Cuando la vida monástica se organizó sobre la base de “Reglas”, el Salterio fue asumido como núcleo de la Liturgia, agregándosele a lo que ya se venía haciendo la lectura de los Evangelios y algunos cánticos inspirados, tomados de las Escrituras, especialmente del Nuevo Testamento. Así nació el Oficio Divino o Liturgia de las horas , nombre éste último que revela la intención de santificar el tiempo, a lo largo del día.
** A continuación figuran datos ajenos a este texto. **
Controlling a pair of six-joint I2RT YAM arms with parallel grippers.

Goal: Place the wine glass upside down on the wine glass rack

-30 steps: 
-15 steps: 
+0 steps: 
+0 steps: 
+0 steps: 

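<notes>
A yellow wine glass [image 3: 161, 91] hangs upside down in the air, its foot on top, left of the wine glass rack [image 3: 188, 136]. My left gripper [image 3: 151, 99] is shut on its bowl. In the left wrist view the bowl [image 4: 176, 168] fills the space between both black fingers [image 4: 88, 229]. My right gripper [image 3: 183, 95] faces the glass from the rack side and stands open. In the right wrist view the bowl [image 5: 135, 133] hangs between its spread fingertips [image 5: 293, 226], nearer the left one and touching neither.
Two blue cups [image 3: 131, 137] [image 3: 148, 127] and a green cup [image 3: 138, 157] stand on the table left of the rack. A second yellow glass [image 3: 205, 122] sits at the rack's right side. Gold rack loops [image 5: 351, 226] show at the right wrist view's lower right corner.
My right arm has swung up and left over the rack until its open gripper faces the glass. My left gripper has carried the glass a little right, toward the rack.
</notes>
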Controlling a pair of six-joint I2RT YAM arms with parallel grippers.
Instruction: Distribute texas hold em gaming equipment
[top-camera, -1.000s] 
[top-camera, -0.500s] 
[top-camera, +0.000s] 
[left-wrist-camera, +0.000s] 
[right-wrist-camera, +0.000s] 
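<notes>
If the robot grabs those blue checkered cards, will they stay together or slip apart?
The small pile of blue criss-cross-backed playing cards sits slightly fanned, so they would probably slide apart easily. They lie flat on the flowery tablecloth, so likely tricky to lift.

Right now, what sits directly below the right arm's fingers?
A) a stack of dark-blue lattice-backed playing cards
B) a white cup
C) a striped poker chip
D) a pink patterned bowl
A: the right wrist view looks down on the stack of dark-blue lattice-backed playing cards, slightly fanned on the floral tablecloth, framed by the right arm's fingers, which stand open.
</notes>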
Si bien el contenido de algunos salmos aparece oscuro, a veces confuso y, aun, contrario a nuestra actual sensibilidad, esto no los invalida ya que siempre deben ser interpretados desde el sentido que les añade el Nuevo Testamento. La Iglesia los conserva en la Liturgia de las horas (que, si bien es propia de los religiosos y sacerdotes, no es exclusiva de ellos, y también los fieles laicos son invitados a rezarla), en la Liturgia de la Palabra (el Salmo Responsorial que se recita después de la 1° lectura) y en innumerables invocaciones, jaculatorias y antífonas. Sólo a modo de ejemplo, podemos citar algunas de las más conocidas: “Nuestro auxilio está en el Nombre del Señor, que hizo el Cielo y la Tierra” , “Dad gracias al Señor, porque es Bueno, porque es eterno Su Amor”.

El cristiano que los lee a la luz del Evangelio, con ojo simple y corazón puro, descubre en ellos una fuente inagotable que alimenta su fe, sostiene su esperanza y enardece su caridad. La oración fluye, entonces, como otrora la de Jesús, de un corazón henchido de las palabras que Dios nos ha dado para que le hablemos. Encontramos allí lo que podemos decirle al despertarnos o antes de dormirnos, cuando nos sentimos superados por las tribulaciones o cuando nos sorprende una grande alegría; cuando nos espantamos al contemplar cómo campea la injusticia, o bien, cuando nos dejamos invadir por el gozo que nace de la contemplación de las maravillas de Dios; cuando queremos dar gracias por la vida naciente o encomendar a nuestros queridos muertos, cuando de alabar se trata, tanto como cuando suplicamos gracias.

Todos nosotros, bautizados, participamos del sacerdocio de Cristo y somos por ello, sacerdotes, constituidos por Dios, en favor de los hombres, para ofrecer oraciones y sacrificios, que Dios acepta por Jesucristo . En esta hora difícil, para la patria y para el mundo, más que nunca, se nos llama a elevar nuestras vidas buscando Aquella de la que ya gozan María Santísima y su Hijo, Jesucristo, el Señor; pero, también, a levantar nuestros corazones al Padre de las luces, de quien proviene toda don perfecto , en oración de alabanza, de súplica, de intercesión, de acción de gracias. En el libro de los Salmos podemos hallar palabras adecuadas para ello.

Que María Santísima, nuestra admirable Madre, coronada de Gloria en el Seno de la Trinidad, nos alcance por su parte la disposición adecuada, para que nuestra oración no sea un mero fluir de palabras vacías, sino que lo dicho por los labios concuerde con lo que hay en el corazón y con lo que buenamente procuramos haya en nuestras vidas.

1- Dos aclaraciones valen: la primera, que la letra hebrea K en algunos casos suena como J , especialmente a final de palabra. La segunda, que aquel es el sentido de las expresión “en la Ley y los Profetas”, empleada muchas veces por el Señor Jesús o por los Apóstoles, refiriéndose a los Libros Inspirados del Pueblo de Dios.